Bruno Taut, İstanbul Devlet Güzel Sanatlar
Akademisi'nde yöneticilik yaptı, Milli Eğitim Bakanlığında mimarlık bölümü başkanlığı yaptı, Atatürk'ün naaşının konulduğu katafalkı o çizdi, o yaptı, kendisine bu iş için verilen bin lirayı kabul etmedi, sadece hatıra için teşekkür mektubu istedi, bu topraklarda kalmayı vasiyet etti. Türkiye Cumhuriyeti onu vasiyetine uygun şekilde onurlandırdı, İstanbul Edirnekapı Şehitliği'nde toprağa verilen tek gayrimüslim oldu.
1933-1937 arasında ABD, İngiltere veya Kanada'ya
gitmek yerine Atatürk Cumhuriyeti'ni tercih etmişlerdi.
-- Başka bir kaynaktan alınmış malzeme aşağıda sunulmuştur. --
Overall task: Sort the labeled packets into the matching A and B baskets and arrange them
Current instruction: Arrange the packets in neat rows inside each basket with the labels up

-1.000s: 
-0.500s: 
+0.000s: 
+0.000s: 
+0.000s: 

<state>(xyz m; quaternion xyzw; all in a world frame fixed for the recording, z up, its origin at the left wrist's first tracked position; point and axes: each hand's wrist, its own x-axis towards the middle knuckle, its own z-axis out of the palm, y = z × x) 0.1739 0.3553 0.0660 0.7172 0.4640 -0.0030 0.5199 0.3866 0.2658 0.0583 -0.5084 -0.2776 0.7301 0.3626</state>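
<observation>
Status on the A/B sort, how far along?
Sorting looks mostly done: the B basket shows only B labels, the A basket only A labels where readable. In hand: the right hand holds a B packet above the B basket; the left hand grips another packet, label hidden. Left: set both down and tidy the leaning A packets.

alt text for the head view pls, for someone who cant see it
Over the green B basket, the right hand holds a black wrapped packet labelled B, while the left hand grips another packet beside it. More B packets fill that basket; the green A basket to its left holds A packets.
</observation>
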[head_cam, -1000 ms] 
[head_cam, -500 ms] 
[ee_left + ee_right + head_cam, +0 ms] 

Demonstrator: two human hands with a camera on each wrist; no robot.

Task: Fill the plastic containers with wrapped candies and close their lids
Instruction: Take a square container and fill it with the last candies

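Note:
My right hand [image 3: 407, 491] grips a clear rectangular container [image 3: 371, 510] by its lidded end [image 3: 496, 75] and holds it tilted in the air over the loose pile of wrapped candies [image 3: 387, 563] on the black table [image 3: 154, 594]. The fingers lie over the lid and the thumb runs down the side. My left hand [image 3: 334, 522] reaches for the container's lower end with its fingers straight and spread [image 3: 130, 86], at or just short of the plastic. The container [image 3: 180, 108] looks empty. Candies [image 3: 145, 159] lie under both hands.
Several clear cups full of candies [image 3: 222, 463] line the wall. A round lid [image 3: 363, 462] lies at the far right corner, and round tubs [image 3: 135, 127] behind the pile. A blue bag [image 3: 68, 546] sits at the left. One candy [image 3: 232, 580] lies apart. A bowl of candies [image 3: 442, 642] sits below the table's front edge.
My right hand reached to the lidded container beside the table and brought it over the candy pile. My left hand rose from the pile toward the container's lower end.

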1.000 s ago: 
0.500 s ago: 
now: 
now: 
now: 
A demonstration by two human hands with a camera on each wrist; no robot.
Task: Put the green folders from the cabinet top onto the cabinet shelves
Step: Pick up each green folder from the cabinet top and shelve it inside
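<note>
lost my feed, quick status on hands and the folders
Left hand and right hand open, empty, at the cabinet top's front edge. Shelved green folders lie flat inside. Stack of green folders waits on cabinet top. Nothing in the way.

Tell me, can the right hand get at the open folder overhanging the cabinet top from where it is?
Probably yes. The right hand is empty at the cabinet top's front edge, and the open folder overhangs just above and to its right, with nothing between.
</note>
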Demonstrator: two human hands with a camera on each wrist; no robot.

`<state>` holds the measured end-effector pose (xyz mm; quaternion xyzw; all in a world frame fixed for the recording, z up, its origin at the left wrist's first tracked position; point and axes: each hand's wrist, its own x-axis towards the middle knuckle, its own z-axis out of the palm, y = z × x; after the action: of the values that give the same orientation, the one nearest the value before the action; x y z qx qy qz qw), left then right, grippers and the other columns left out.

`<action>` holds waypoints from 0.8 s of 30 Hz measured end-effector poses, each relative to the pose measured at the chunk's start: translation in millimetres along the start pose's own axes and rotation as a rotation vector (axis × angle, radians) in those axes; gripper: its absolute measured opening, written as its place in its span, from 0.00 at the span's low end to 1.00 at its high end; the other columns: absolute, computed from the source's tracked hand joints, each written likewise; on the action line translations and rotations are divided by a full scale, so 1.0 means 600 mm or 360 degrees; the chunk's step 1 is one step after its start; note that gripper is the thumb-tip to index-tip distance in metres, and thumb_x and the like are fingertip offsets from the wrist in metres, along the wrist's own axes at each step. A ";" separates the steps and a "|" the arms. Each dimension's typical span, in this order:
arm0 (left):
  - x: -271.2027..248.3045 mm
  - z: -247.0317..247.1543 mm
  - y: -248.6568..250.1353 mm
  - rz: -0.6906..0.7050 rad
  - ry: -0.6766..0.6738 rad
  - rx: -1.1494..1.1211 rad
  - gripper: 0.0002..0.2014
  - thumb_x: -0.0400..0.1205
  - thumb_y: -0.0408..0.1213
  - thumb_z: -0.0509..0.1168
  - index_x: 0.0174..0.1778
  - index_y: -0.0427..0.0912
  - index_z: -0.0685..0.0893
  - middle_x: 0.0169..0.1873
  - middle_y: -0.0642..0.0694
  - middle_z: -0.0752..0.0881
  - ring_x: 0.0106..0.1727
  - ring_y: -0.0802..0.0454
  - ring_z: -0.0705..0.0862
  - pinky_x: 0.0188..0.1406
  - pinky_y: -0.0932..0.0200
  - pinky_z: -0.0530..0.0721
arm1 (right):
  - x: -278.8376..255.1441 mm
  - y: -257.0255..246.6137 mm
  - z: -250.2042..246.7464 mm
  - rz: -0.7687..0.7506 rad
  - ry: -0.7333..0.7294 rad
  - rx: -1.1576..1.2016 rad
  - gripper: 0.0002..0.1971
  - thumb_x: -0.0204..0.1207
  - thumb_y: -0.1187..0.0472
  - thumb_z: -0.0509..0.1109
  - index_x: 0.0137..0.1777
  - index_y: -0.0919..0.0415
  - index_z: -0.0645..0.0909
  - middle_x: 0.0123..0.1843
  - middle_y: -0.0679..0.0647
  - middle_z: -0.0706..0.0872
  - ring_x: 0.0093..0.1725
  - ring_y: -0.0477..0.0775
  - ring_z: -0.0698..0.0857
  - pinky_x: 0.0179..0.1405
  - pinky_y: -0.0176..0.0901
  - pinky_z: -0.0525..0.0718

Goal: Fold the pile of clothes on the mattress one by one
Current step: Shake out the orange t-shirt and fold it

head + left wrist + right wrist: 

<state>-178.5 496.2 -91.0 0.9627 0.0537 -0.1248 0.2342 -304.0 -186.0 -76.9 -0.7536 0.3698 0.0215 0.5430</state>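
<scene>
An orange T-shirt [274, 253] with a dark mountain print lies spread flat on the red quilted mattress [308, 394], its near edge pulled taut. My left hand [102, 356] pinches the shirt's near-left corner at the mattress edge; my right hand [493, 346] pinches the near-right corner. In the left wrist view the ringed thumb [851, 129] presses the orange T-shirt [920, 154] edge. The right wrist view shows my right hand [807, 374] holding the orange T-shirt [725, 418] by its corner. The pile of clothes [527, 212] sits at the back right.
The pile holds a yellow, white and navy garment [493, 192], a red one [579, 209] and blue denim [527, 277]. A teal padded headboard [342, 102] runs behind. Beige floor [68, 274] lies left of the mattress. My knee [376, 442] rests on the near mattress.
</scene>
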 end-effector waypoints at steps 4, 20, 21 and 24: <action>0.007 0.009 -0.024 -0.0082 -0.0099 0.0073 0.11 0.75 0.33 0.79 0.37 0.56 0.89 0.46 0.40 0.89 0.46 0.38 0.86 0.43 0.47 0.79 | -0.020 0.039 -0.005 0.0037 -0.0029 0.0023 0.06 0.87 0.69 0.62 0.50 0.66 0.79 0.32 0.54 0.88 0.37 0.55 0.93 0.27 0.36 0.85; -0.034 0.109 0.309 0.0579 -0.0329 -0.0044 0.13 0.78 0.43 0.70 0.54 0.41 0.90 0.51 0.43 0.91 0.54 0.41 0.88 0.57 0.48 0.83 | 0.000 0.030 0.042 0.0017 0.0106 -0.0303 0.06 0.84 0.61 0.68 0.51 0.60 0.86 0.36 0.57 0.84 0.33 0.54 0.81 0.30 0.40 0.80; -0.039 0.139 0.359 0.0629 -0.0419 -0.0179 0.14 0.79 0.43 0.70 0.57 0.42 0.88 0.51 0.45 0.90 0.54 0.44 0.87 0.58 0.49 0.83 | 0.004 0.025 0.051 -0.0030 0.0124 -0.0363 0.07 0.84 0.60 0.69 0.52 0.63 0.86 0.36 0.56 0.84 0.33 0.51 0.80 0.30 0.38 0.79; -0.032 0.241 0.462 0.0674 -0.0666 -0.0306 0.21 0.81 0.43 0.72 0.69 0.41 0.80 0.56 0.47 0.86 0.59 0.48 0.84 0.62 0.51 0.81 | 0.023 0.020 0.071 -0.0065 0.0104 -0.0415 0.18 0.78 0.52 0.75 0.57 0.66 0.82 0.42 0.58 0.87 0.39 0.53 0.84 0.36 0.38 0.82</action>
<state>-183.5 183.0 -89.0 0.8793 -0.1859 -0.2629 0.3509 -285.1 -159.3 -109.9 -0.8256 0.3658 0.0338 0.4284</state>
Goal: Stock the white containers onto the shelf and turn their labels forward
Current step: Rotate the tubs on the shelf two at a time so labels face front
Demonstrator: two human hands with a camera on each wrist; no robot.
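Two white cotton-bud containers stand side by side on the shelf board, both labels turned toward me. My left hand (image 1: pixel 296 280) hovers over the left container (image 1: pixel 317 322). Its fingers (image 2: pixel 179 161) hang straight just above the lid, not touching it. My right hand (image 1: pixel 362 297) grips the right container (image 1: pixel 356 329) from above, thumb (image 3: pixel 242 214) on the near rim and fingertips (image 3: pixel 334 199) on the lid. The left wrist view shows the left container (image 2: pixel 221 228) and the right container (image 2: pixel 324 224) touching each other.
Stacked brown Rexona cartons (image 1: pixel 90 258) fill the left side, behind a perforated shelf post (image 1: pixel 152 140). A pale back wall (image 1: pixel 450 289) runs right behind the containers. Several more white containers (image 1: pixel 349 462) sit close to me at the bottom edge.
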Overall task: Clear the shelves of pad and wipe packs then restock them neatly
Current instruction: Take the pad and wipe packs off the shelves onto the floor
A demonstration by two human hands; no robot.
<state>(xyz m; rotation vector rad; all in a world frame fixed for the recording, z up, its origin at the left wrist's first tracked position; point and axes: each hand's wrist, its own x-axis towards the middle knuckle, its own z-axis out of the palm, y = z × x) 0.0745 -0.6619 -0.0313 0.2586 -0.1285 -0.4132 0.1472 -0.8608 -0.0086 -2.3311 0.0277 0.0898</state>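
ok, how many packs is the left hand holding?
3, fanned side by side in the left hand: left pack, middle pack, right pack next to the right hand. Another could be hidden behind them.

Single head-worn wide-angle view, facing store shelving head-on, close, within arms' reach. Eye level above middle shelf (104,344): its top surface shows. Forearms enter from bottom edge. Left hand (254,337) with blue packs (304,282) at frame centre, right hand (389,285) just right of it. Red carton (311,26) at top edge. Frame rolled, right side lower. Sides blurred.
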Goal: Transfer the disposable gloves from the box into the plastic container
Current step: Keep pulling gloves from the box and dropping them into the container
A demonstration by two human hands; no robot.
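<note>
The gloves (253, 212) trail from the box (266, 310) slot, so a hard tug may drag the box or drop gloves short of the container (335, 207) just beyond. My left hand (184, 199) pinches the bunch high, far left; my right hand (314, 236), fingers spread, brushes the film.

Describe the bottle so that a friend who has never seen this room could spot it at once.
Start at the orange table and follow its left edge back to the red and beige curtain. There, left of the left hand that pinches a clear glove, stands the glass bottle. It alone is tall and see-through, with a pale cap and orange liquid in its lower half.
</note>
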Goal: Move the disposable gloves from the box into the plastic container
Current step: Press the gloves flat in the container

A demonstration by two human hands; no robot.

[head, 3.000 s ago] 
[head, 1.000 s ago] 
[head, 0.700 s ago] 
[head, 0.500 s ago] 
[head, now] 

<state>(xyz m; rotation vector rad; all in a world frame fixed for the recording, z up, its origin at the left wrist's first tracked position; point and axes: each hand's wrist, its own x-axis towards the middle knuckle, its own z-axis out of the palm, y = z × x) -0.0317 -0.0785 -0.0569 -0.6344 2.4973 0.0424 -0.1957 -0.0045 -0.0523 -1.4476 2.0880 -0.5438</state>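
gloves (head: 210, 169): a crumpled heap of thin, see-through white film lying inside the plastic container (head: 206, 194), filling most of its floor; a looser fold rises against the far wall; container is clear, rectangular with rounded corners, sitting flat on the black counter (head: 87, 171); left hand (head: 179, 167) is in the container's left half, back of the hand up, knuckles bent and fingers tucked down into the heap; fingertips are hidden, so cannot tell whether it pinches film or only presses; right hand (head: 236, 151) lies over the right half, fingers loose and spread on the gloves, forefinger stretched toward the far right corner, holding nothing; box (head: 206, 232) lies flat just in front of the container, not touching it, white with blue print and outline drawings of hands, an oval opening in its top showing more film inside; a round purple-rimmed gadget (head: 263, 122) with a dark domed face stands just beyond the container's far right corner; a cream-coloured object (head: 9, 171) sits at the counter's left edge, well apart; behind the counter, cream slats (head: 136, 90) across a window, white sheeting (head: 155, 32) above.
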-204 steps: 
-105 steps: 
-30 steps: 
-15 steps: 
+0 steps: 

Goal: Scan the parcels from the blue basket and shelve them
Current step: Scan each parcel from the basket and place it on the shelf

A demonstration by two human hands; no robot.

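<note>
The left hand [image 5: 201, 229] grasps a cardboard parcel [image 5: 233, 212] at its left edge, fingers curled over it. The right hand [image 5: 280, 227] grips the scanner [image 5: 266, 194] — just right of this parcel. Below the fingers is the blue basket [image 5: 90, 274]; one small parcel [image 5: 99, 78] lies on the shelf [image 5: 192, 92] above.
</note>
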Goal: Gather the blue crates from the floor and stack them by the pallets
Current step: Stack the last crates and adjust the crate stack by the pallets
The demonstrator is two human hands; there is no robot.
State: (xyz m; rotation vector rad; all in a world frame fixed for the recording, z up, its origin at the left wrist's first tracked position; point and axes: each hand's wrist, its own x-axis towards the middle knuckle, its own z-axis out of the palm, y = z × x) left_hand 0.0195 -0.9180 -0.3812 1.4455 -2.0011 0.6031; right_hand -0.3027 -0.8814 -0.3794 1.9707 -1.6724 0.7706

Ordinaryüs profesör hukukçu Ernst Hirsch, Cumhuriyet'in 10'uncu yıl kutlamalarına dair hatıralarını şöyle anlatacaktı: "29 Ekim akşamı sanki kıyamet
kopuyordu. Davet, Dolmabahçe Sarayı'ndaki devasa
salondaydı. 600 metre uzunluğundaki rıhtım ışıl ışıl
bezenmişti. Ve işte ben, kendi Alman vatanında Yahudi
olduğu için hor görülen, başka bir ırka mensup olduğu için işgal ettiği mevkilerden kovulan, evini yurdunu
terk edip yabancı ülkelere kaçmak zorunda bırakılan
ben, bu muhteşem sarayda, ülkenin seçkinleri arasında
sayılan, saygıdeğer bir Alman profesör olarak hazır
bulunmaktaydım. Talihin yüzüme güldüğü bu olağanüstü an, daha Türkiye' deki ilk yılımda nasip olmuştu "
1929 da Mustafa Kemal'le görüşen Alman tarihçi Emil
Ludwig, Türkiye' deki şaşırtıcı dönüşümü "iki kelime" yle
tarif ediyordu: "Bu topraklara ilk defa umumi harp sırasında gelmiştim, şimdi ikinci defa geldim. İki kelime öğrendim çabuk ve yavaş... Eski devirde geldiğimde
hayat pek hareketsizdi, arabacılara 'çabuk' demek
mecburiyetinde kalıyordum. Bu defaki ziyaretimde öyle
bir sürate şahit oldum ki, otomobilcilere 'yavaş' demek mecburiyetindeyim."
Atatürk Türkiye'si...
Böylesine başdöndürücü hızla kabuk değiştiriyordu.